Allardyce Nicoll was born in Partick, Glasgow, and educated at Stirling High School and the University of Glasgow, where he was the G. A. Clark scholar in English. He became a lecturer at King's College London in 1920 and took the chair of English at East London College (later Queen Mary's College) in 1923. In 1933 he went to Yale University as professor of the history of drama and dramatic criticism and chair of the drama department. He established a strong graduate programme in theatre history. Around 1943–45 he performed war work at the British embassy in Washington. From 1945 to 1961 he headed the English Department at the University of Birmingham; from 1951 to 1961 he was also founding director of the Shakespeare Institute at Birmingham. He served as president of the Society for Theatre Research from 1958 to 1976.

== Research ==
His major work was his six-volume History of English Drama, 1660–1900, published as separate volumes starting in 1923, and reissued as a set in 1952–59. He also wrote many other books on English drama. He is credited with having made Restoration plays acceptable for scholarly study. When he began teaching in 1923, many colleges forbade Restoration drama on curricula because of its sometimes ribald topics and humorous examples of promiscuity. That changed in the course of the twentieth century.

Allardyce Nicoll's Film and Theatre (1936) offered a pioneering way of distinguishing live theatrical performance from films. Nicoll argues that live audiences always know they are being presented with an "illusion of reality; it is always imaginative illusion" (166). People watching films, on the other hand, tend to believe the camera is representing something real. Furthermore, he argues that the characters in stage plays often represent ‘types,’ but the people acting in films are widely believed to be ‘individuals.’ According to this theory, it follows that film actors can attain more sophisticated, deeper portrayals of human beings. Steve Dixon called Nicoll's early theories a "surprising anticipation of postmodern media theories as exemplified by Jean Baudrillard."

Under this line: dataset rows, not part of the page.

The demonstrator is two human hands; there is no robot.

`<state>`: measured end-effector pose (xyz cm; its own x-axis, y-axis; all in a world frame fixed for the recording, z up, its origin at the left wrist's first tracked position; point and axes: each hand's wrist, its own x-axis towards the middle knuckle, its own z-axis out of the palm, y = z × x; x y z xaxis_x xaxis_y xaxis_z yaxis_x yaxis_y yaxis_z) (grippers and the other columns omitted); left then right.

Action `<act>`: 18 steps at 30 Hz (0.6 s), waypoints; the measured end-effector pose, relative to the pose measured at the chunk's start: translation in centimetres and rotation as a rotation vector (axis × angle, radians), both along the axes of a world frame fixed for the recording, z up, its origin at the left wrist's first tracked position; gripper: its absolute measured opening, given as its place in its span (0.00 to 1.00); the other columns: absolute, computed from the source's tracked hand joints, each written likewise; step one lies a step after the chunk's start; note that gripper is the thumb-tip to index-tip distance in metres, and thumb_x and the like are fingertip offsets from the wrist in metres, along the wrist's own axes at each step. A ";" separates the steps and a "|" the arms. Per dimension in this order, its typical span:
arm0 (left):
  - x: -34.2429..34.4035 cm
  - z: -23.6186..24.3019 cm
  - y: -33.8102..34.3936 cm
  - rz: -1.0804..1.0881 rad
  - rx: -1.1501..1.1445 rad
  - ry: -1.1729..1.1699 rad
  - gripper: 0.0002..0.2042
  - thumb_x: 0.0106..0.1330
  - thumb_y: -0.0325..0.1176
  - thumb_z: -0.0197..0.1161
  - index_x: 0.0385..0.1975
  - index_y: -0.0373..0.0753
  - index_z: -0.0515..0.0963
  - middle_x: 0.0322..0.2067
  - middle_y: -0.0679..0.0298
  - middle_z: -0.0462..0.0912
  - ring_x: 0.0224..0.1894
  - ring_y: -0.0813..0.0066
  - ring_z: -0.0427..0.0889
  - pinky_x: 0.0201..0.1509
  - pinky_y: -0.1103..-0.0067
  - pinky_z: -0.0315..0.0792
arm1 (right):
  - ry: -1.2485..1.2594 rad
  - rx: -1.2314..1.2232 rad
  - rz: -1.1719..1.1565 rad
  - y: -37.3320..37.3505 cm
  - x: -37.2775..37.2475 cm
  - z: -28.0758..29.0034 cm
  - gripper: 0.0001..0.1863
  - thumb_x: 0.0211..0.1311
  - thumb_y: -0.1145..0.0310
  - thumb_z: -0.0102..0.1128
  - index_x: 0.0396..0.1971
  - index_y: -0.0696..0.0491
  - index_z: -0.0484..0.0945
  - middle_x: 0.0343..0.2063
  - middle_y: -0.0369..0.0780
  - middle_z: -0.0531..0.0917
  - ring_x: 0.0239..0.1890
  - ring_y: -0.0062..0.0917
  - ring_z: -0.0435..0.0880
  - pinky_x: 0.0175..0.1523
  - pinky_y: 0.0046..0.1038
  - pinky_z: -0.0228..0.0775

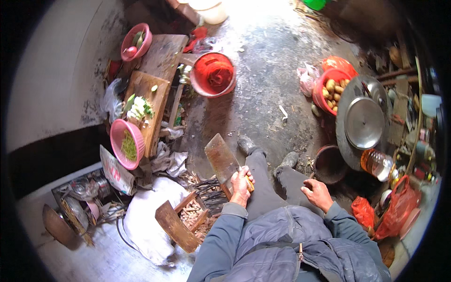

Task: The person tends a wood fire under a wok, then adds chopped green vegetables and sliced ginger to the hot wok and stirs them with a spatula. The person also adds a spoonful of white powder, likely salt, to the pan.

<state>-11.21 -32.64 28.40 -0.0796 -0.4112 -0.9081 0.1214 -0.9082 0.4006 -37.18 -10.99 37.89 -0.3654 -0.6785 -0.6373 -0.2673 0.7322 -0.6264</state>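
Note:
My left hand [241, 186] is closed around the yellowish handle of a cleaver [221, 157]. The broad, stained blade points away from me and to the left, over the floor beside my left leg. My right hand [318, 194] hangs above my right thigh, thumb and forefinger slightly apart, with nothing visible in it. Far to the left, a wooden cutting board [155, 110] carries chopped white and green vegetables [137, 108]. A pink basket [136, 162] with thin green shreds stands at its near end.
A bucket with red contents [206, 89] stands beyond the cleaver. On the right are a red basin of potatoes [323, 94], a round metal lid [364, 123], a dark pot [330, 164] and an oil bottle [376, 162]. A wooden stool [171, 225] and white sack [152, 211] sit near left.

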 end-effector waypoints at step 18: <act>8.0 2.8 -34.2 0.035 -0.225 -0.096 0.07 0.72 0.37 0.66 0.40 0.41 0.79 0.27 0.67 0.79 0.23 0.77 0.79 0.24 0.77 0.74 | -0.239 0.002 0.253 -34.5 7.8 2.6 0.20 0.70 0.58 0.69 0.50 0.59 0.86 0.46 0.52 0.90 0.50 0.45 0.90 0.55 0.41 0.82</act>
<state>-3.19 -66.81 31.19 0.0205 -0.6051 -0.7959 0.1028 -0.7906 0.6037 -29.37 -45.45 40.47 -0.0258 -0.7275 -0.6856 -0.2863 0.6625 -0.6922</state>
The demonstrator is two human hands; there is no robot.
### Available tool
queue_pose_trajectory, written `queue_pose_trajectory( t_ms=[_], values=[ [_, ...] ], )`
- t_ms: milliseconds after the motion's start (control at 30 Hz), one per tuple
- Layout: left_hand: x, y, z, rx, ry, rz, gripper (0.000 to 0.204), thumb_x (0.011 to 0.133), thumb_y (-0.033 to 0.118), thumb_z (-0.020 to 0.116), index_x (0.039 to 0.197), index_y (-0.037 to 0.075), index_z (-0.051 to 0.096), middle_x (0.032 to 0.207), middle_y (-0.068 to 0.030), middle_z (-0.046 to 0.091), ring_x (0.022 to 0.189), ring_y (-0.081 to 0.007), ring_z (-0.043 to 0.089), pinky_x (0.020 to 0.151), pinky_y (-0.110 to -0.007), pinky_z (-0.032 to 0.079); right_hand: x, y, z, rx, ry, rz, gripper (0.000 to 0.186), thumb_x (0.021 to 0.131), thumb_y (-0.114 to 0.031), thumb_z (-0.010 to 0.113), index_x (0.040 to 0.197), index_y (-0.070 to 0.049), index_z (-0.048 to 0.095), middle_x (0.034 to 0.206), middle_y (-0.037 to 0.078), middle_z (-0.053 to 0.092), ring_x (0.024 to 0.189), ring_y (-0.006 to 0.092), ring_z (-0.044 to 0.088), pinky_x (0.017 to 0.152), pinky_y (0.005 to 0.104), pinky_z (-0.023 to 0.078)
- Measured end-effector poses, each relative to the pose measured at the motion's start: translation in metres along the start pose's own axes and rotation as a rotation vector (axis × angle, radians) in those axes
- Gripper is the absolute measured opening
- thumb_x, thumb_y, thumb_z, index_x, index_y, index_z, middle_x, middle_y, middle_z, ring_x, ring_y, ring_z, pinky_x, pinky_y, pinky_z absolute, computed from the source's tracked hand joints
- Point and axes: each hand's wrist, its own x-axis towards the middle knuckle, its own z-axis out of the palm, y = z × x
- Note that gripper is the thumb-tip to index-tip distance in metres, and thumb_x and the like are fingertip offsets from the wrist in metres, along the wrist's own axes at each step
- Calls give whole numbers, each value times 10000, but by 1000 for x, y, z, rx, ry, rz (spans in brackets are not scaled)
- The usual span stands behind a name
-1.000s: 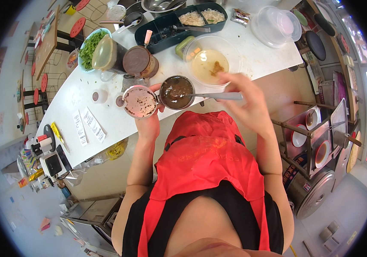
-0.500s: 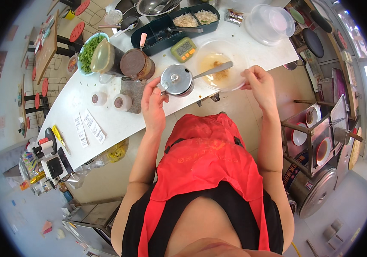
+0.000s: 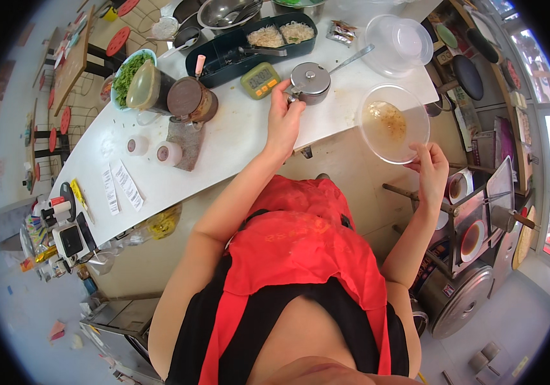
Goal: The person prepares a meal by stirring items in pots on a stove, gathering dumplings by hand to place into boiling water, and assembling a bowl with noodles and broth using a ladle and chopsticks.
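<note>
My left hand [image 3: 283, 122] has its fingers closed on the handle side of a small lidded metal jar [image 3: 310, 82] near the back of the white table [image 3: 331, 119], with a long-handled spoon [image 3: 349, 59] sticking out under its lid. A green timer [image 3: 259, 80] sits just left of the jar. My right hand [image 3: 431, 167] grips the rim of a clear plastic bowl [image 3: 385, 122] with pale liquid and brown bits, held at the table's front right edge.
A dark divided container [image 3: 210, 52], brown jar [image 3: 190, 102], pitcher [image 3: 148, 86], bowl of greens [image 3: 127, 76], small cups [image 3: 168, 154], receipts [image 3: 127, 183] and stacked clear containers [image 3: 395, 42] share the table. A metal rack [image 3: 471, 218] with bowls stands at right.
The metal jar's lid has closed. My left hand has moved the jar toward the back right. My right hand has taken hold of the clear bowl and drawn it rightward over the edge.
</note>
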Motion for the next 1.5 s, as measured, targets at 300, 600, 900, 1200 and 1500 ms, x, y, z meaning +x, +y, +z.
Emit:
queue_pose_trajectory(
  t_ms=[300, 600, 900, 1200, 1500],
  values=[
    [-6, 9, 11, 309, -40, 101, 549, 889, 135, 574, 1358, 1, 323, 1184, -106, 474, 1053, -185, 543, 936, -304, 410, -5, -10, 9, 56, -154, -12, 134, 887, -92, 568, 867, 33, 614, 724, 45, 604, 629, 103, 603, 583, 246, 533],
    [-70, 32, -30, -106, -354, -206, 537, 904, 222, 547, 1354, 30, 328, 1317, -123, 456, 1211, -222, 465, 998, -376, 403, -8, -35, 58, -10, -497, -53, 163, 899, -118, 582, 879, 41, 614, 737, 64, 626, 637, 128, 627, 583, 266, 523],
    [-93, 45, -79, -278, -179, -255, 494, 910, 173, 550, 1338, 42, 341, 1290, -101, 475, 1175, -195, 495, 986, -337, 411, 79, -114, 176, -833, -191, -1028, 199, 858, -204, 593, 1022, -119, 666, 1013, 76, 640, 795, 269, 632, 674, 370, 499],
    [-99, 42, -113, -290, -157, -211, 471, 910, 169, 545, 1323, 50, 352, 1229, -52, 502, 1033, -112, 513, 828, -241, 432, 157, -118, 251, -1456, -466, -813, 334, 681, -255, 754, 1001, -184, 686, 937, 51, 683, 892, 250, 654, 719, 379, 522],
    [-98, 46, -140, -282, -181, -234, 451, 901, 160, 552, 1302, 70, 366, 1101, -1, 530, 816, -35, 450, 668, -182, 362, 168, -126, 255, -1501, -605, -706, 213, 698, -142, 718, 911, -130, 702, 934, 77, 680, 901, 267, 646, 729, 384, 520]
  ],
)
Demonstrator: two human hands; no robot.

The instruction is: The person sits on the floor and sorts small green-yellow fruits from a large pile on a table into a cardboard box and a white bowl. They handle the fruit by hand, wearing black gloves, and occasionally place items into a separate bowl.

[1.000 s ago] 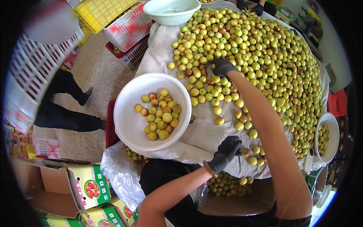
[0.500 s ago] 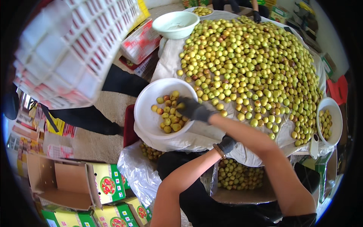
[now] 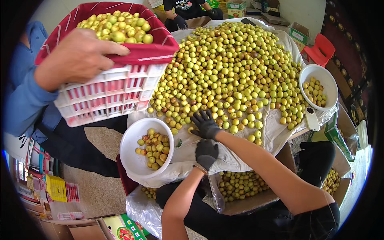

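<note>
My right hand (image 3: 205, 125) in a dark glove lies with fingers spread at the near edge of a heap of yellow-green fruit (image 3: 228, 68) on a cloth-covered table (image 3: 272, 136). Just below it, my gloved left hand (image 3: 206, 154) is curled closed over the cloth; whatever is inside is hidden. Left of both hands, a white bowl (image 3: 126, 150) holds yellow and reddish fruit. A person in a blue sleeve, whose hand (image 3: 80, 60) grips a white crate (image 3: 104, 100) with a red liner and fruit in it, holds it at the table's left side.
A second bowl (image 3: 334, 94) is at the right beside a pale device (image 3: 312, 119). Boxes of fruit (image 3: 244, 204) sit below the near edge, cartons (image 3: 124, 228) at lower left. A red chair (image 3: 320, 50) stands at upper right, a co-worker (image 3: 182, 12) at the far end.
The other person's crate has come round upright over the table's left side, showing its fruit. My right hand has left the bowl and spread open on the table. The view has shifted.
</note>
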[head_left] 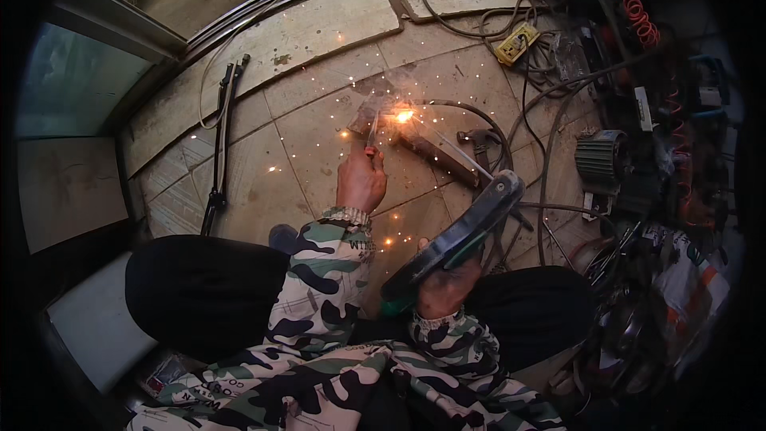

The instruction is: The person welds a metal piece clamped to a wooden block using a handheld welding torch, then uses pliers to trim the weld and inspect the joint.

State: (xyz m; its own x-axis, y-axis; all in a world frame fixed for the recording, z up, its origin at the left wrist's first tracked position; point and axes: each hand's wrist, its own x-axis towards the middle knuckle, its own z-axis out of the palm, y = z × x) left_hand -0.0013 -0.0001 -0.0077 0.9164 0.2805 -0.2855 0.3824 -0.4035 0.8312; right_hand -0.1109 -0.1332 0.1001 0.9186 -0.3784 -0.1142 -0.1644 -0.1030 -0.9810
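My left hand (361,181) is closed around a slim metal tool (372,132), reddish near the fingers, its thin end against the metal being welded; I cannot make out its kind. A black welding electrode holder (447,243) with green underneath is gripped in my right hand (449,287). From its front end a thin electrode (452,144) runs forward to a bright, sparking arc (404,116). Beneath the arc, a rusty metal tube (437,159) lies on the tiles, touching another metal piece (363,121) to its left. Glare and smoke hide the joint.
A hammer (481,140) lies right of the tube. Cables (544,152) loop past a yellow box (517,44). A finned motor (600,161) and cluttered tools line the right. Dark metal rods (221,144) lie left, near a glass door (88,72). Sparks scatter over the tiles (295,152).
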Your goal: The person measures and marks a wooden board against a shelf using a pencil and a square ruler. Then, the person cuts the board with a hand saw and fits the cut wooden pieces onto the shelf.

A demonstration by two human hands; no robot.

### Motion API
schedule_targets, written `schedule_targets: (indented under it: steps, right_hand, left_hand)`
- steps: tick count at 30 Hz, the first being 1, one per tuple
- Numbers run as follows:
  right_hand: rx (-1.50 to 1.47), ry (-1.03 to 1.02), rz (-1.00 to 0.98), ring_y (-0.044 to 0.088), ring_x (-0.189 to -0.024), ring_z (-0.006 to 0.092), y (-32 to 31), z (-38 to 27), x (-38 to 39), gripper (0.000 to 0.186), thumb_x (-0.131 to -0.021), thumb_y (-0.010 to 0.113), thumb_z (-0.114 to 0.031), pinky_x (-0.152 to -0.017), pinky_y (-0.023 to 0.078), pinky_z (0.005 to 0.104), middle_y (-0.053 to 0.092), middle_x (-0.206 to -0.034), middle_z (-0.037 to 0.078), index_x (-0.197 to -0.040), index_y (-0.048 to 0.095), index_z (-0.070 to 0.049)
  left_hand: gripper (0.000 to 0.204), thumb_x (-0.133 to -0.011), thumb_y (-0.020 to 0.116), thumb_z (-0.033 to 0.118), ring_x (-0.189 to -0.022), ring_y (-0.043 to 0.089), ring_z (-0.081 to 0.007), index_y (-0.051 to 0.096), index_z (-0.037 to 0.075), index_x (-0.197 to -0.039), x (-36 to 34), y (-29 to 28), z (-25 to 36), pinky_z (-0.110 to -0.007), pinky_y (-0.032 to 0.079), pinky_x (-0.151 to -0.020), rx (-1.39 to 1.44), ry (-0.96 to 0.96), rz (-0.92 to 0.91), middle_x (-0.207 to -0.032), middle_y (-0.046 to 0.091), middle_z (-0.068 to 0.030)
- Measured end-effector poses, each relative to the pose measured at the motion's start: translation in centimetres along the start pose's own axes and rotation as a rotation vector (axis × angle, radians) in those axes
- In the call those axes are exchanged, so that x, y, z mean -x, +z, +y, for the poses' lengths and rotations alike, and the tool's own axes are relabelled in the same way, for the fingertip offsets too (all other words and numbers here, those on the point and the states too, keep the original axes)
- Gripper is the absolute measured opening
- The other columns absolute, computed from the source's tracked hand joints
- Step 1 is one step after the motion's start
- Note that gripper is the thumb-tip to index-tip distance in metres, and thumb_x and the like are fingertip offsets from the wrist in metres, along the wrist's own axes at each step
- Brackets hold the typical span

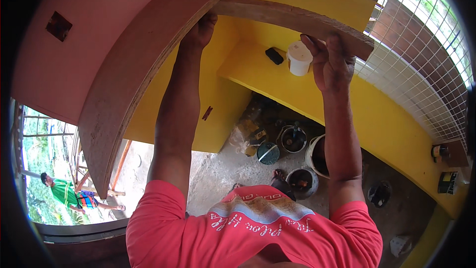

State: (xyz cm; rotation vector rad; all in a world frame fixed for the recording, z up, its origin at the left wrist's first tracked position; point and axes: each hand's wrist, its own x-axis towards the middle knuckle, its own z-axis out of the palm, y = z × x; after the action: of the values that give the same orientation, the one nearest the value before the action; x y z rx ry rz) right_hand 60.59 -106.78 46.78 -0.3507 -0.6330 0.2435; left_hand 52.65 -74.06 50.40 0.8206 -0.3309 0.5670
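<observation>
A long wooden board (287, 16) is raised overhead and looks bowed through the fisheye. My left hand (202, 31) is closed at its left end, close to the edge of a large brown plywood panel (134, 64); part of its grip is hidden. Near the board's right end, my right hand (333, 64) grips the lower edge, fingers and thumb pressed against the wood. Both arms are stretched upward. Behind the board is a yellow-painted wall with a ledge (297, 97), which bears a white bucket (299, 59) and a small black block-like object (274, 55).
Several paint buckets, among them a dark green lidded one (268, 153) and a whitish one (302, 182), stand on the concrete floor (210, 168) below. Wire mesh (421, 59) spans the right side. Small cans (439, 153) sit at far right. A person in green (64, 192) is outside at left.
</observation>
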Motion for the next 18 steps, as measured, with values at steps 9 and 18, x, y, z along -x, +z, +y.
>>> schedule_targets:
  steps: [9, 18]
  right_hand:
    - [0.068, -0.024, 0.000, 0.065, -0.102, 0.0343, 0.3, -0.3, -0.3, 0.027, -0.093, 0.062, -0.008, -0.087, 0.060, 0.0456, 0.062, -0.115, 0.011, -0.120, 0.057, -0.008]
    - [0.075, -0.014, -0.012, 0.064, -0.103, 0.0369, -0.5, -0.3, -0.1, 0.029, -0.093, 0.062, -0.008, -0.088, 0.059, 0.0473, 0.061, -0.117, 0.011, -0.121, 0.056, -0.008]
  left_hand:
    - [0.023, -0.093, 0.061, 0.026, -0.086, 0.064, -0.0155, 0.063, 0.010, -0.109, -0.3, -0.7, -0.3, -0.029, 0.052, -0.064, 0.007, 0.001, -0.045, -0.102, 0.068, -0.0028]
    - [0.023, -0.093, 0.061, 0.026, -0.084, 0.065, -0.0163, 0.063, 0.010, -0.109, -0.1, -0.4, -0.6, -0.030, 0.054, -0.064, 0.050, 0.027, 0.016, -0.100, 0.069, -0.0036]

Beginning in 1948 and for many years in the 1950s, he edited the Cambridge University Press yearbook Shakespeare Survey. Nicoll had founded it upon his return to England after the war, with the Shakespeare Jahrbuch in mind as a general prototype, and the Survey soon developed into a respected international forum for Shakespeare criticism.

He later turned to Commedia dell'Arte, publishing what reviewer Jack Violi called a brilliant probe.

== Personal life ==
He was married twice and had no children.